/Image-classification

deep-learning image classification resnet50

Primary LanguagePython

Image-classification fine-tuned ResNet50

Use fine-tuned ResNet50 to classify brain tumors. ResNet50 is pre-trained on ImageNet. The fully connected layer of the model is changed. DropOut is used in the fully connected layer to prevent overfitting. In addition, the loss function uses cross entropy, which is added Label Smoothing.The project can realize the category prediction of a single picture. This is just a small exercise for classification and prediction tasks, there are many shortcomings, welcome to discuss

Dataset structure

  • Brain Tumor Classification
    • train
      • glioma_tumor
        • 001.jpg
        • 002.jpg
        • ...
      • meningioma_tumor
      • no_tumor
      • pituitary_tumor
    • val
      • glioma_tumor
      • meningioma_tumor
      • no_tumor
      • pituitary_tumor

Project structure

  • loss_acc: Store the accuracy and loss curve generated after the training and verification process.
  • models: Store the model when the last training is completed.
  • test: Picture for prediction.
  • generate_val.py: If you only have a training set, you can use it to generate a validation set by extracting a portion of the images according to the ratio.
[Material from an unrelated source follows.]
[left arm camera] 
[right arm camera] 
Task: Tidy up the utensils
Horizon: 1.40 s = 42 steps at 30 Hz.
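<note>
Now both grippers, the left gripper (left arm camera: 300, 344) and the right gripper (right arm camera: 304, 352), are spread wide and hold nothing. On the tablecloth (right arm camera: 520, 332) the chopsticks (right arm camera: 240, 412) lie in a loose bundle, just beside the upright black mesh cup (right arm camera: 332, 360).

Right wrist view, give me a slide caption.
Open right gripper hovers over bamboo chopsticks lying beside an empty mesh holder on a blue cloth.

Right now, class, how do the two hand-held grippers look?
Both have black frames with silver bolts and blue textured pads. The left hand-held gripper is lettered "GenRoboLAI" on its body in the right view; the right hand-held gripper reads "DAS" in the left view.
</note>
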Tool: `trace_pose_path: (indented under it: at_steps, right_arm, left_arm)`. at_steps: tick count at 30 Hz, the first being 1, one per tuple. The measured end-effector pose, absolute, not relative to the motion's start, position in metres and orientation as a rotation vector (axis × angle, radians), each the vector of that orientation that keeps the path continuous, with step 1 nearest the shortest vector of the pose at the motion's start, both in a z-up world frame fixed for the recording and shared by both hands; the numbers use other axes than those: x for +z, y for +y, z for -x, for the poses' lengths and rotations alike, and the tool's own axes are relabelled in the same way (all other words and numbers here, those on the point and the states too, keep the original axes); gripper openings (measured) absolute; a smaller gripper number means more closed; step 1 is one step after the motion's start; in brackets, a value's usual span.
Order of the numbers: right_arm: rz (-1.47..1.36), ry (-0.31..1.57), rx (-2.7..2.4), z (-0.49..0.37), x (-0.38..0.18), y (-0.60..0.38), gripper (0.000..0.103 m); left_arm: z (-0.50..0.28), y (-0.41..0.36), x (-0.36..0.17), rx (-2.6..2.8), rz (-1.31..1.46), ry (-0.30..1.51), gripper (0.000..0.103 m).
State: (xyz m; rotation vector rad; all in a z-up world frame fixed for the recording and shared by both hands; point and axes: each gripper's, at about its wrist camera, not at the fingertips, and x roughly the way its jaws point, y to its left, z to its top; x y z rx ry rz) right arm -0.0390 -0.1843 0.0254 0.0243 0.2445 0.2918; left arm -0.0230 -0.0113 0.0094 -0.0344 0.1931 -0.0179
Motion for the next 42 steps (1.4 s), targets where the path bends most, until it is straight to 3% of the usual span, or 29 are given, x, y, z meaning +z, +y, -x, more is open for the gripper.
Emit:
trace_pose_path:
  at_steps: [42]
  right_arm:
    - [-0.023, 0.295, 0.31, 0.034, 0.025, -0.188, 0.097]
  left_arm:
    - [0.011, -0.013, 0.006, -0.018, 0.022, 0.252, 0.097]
A ratio of 0.2 is recommended as the validation set.
  • labelsmoothing.py: Add Label Smoothing to the loss function to prevent overfitting.
  • net.py: Define the model. The file contains the fine-tuned VGG16 and ResNet50 pre-trained models. You only need to change the number of final output categories.
  • train_val.py: Training and validation.
  • predict.py: Input a picture, it will tell you the category of the target in the picture.